#### [WORK ITEM]
The pictures are to be left out, and all remaining data is to be transcribed exactly as it appears.

#### [GIVEN INFORMATION]

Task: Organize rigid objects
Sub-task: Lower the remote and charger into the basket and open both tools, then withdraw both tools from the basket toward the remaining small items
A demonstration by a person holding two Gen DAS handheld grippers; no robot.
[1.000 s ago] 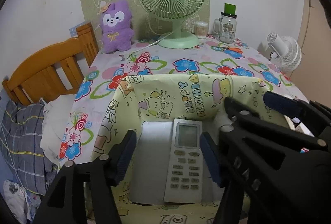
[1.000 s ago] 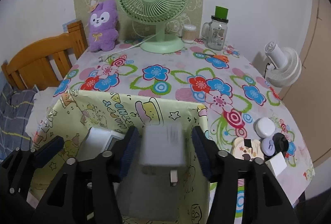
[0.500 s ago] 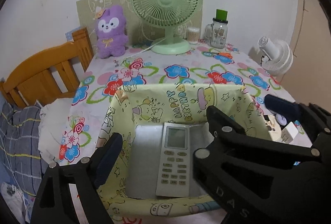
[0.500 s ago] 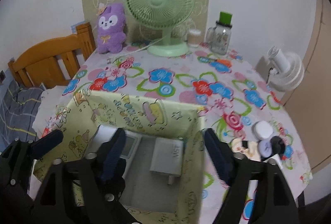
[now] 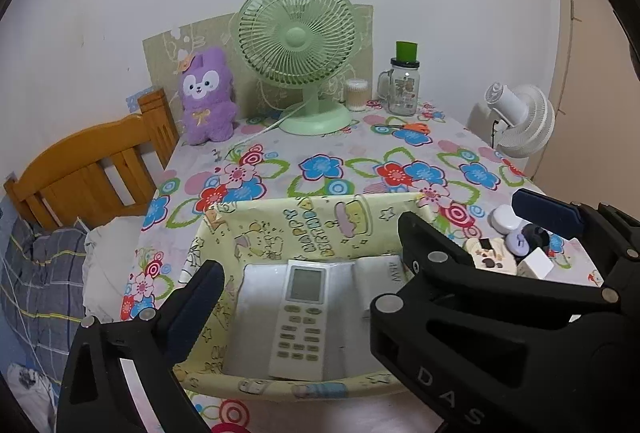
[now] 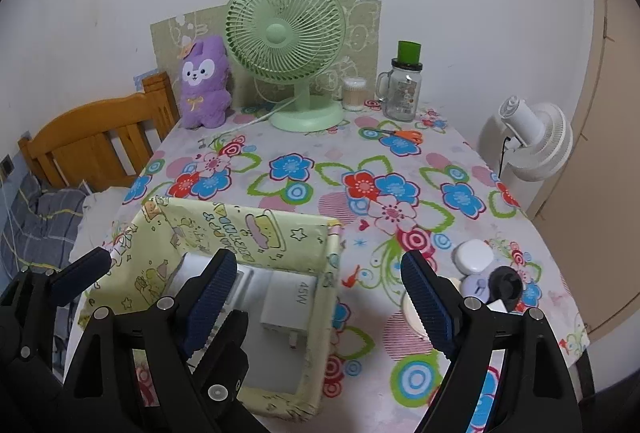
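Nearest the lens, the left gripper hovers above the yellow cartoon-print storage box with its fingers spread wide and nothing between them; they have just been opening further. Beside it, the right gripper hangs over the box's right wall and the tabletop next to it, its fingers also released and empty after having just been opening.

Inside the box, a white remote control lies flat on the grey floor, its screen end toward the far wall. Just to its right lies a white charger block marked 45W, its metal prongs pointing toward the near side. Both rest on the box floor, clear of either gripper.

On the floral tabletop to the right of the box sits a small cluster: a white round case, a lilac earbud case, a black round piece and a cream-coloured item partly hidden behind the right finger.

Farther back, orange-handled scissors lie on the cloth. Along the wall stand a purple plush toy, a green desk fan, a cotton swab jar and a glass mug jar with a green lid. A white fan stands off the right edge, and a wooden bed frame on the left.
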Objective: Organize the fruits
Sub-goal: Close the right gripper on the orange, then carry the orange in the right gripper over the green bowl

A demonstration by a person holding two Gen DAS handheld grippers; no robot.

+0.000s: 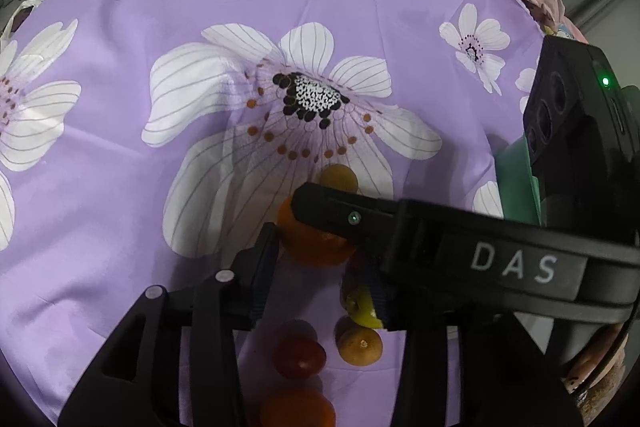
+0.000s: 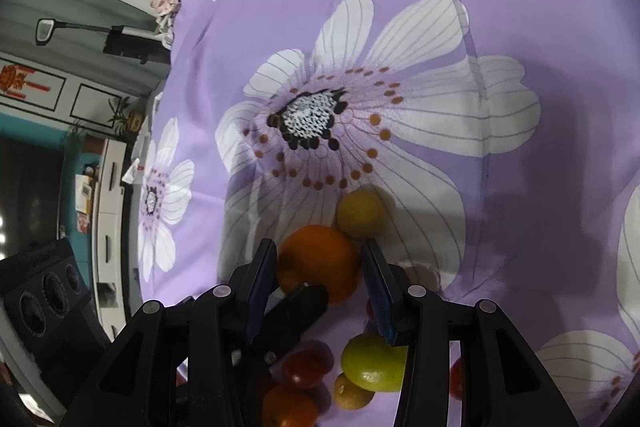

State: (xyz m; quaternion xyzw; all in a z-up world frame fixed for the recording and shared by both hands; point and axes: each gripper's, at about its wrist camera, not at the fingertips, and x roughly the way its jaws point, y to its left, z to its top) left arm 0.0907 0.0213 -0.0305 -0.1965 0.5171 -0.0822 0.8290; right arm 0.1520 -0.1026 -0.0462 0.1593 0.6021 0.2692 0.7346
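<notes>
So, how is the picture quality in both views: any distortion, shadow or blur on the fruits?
Left wrist view: strong fisheye bending with dark corners; the round orange fruit is dim, shaded under the other black gripper. Right wrist view: same bending; a broad soft shadow darkens the purple flowered cloth at right, while the orange looks sharp and well lit.

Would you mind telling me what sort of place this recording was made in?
Most likely a home, perhaps a bedroom or living area. The fruit lies on a purple flowered cloth that looks like a bedsheet, and beyond its edge stand a white cabinet, a potted plant and a red wall decoration.
</notes>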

#### [EXERCISE OUTPUT]
Task: Organize rigid objects
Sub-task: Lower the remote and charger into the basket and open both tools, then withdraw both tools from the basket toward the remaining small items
A demonstration by a person holding two Gen DAS handheld grippers; no robot.
[1.000 s ago] 
[1.000 s ago] 
[0.500 s ago] 
[0.500 s ago] 
[now] 
[now] 
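Nearest the lens, the left gripper hovers above the yellow cartoon-print storage box with its fingers spread wide and nothing between them; they have just been opening further. Beside it, the right gripper hangs over the box's right wall and the tabletop next to it, its fingers also released and empty after having just been opening.

Inside the box, a white remote control lies flat on the grey floor, its screen end toward the far wall. Just to its right lies a white charger block marked 45W, its metal prongs pointing toward the near side. Both rest on the box floor, clear of either gripper.

On the floral tabletop to the right of the box sits a small cluster: a white round case, a lilac earbud case, a black round piece and a cream-coloured item partly hidden behind the right finger.

Farther back, orange-handled scissors lie on the cloth. Along the wall stand a purple plush toy, a green desk fan, a cotton swab jar and a glass mug jar with a green lid. A white fan stands off the right edge, and a wooden bed frame on the left.
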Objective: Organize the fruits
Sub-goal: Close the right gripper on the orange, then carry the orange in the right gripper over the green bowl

A demonstration by a person holding two Gen DAS handheld grippers; no robot.

+0.000s: 
+0.000s: 

State: (xyz m; quaternion xyzw; all in a z-up world frame fixed for the recording and shared by both hands; point and axes: each gripper's, at about its wrist camera, not at the fingertips, and x roughly the way its jaws point, y to its left, z to its top) left arm 0.0907 0.0213 -0.0305 -0.1965 0.5171 -0.0822 0.8290; right arm 0.1520 -0.1026 -0.0462 0.1593 0.6021 0.2692 0.7346
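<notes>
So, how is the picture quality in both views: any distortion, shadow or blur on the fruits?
Left wrist view: strong fisheye bending with dark corners; the round orange fruit is dim, shaded under the other black gripper. Right wrist view: same bending; a broad soft shadow darkens the purple flowered cloth at right, while the orange looks sharp and well lit.

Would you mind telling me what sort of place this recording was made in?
Most likely a home, perhaps a bedroom or living area. The fruit lies on a purple flowered cloth that looks like a bedsheet, and beyond its edge stand a white cabinet, a potted plant and a red wall decoration.
</notes>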

There is no additional output for this exercise.